What is needed is an exact copy of the listing, with no pictures in it.

╭──

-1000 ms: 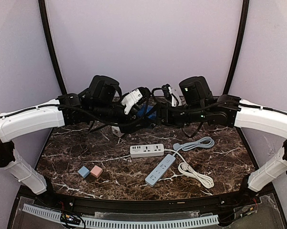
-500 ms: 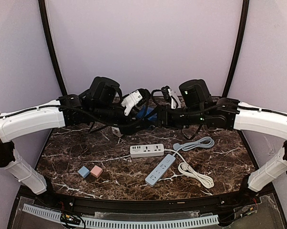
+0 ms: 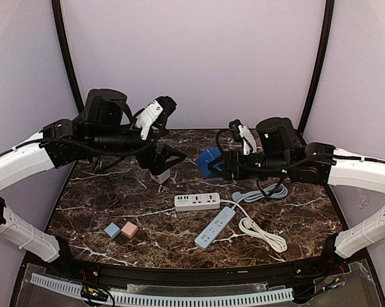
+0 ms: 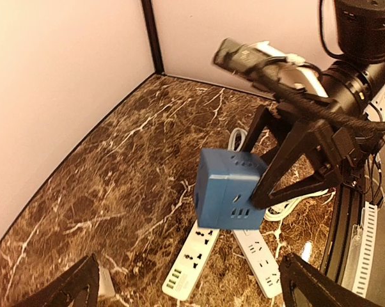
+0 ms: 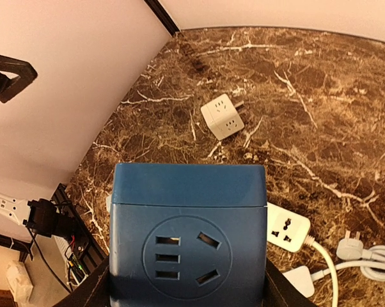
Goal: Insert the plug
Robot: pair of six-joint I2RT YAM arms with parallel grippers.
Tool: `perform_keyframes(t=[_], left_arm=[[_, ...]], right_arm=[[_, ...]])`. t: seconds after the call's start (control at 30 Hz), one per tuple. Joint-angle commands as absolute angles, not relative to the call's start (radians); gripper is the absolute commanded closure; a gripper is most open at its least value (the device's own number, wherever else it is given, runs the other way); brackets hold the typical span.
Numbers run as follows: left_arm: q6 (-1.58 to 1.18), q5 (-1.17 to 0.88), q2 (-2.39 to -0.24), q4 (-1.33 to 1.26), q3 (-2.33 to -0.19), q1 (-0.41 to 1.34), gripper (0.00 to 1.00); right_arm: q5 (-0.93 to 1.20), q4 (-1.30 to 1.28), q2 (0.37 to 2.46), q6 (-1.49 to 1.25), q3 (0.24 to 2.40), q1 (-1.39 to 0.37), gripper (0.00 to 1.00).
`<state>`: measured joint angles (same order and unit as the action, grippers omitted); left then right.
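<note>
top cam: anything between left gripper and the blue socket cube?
Nothing. In the top view only bare marble tabletop shows between the left gripper and the blue socket cube.

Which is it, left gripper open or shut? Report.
Open: the left gripper shows its fingers wide apart in its wrist view, gripping nothing.

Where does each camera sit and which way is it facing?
Top external: above and behind the arms, facing down at the table; both arms, left gripper and right gripper show.
Left wrist: on the left arm, facing the blue socket cube in the right gripper; own open fingertips at bottom corners.
Right wrist: on the right arm, looking down past the gripped cube to the table; own fingers flank it.
Shared: both wrist views show the cube and white power strip.
</note>
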<state>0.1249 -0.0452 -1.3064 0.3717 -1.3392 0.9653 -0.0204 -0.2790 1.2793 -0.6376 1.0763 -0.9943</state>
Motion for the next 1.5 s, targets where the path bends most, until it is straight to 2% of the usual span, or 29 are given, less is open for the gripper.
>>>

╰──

EXERCISE RESPONSE —
-1000 ms: 
-500 ms: 
+0 ms: 
+0 ms: 
+0 ms: 
Goal: Insert the plug
Robot: pair of six-joint I2RT YAM arms with parallel grippers.
Tool: `perform_keyframes(t=[_], left_arm=[[_, ...]], right_arm=[[_, ...]])`. t: seconds after the call's start (control at 30 Hz), one per tuple. Joint-angle commands as absolute angles, not relative to the call's start (radians); gripper is the absolute commanded closure; a gripper is most open at its least value (the device's own number, wherever else it is given, runs the other way); brackets hold the typical span.
Numbers run as follows: left_arm: q6 (-1.58 to 1.18), q5 (-1.17 to 0.88), q2 (-2.39 to -0.24), q4 (-1.33 to 1.26), q3 (-2.33 to -0.19), q1 (-0.41 to 1.34), gripper (0.00 to 1.00); right_arm: q5 (-0.93 to 1.20), q4 (-1.30 to 1.28), q2 (0.37 to 2.46), q6 (-1.49 to 1.25), q3 (0.24 to 2.40), q1 (-1.39 to 0.37), gripper (0.00 to 1.00).
`<state>`: measured joint angles (same order and unit as the action, grippers omitted); left then right.
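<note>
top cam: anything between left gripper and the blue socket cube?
Nothing. In the top view only bare marble tabletop shows between the left gripper and the blue socket cube.

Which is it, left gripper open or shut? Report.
Open: the left gripper shows its fingers wide apart in its wrist view, gripping nothing.

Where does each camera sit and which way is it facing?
Top external: above and behind the arms, facing down at the table; both arms, left gripper and right gripper show.
Left wrist: on the left arm, facing the blue socket cube in the right gripper; own open fingertips at bottom corners.
Right wrist: on the right arm, looking down past the gripped cube to the table; own fingers flank it.
Shared: both wrist views show the cube and white power strip.
</note>
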<state>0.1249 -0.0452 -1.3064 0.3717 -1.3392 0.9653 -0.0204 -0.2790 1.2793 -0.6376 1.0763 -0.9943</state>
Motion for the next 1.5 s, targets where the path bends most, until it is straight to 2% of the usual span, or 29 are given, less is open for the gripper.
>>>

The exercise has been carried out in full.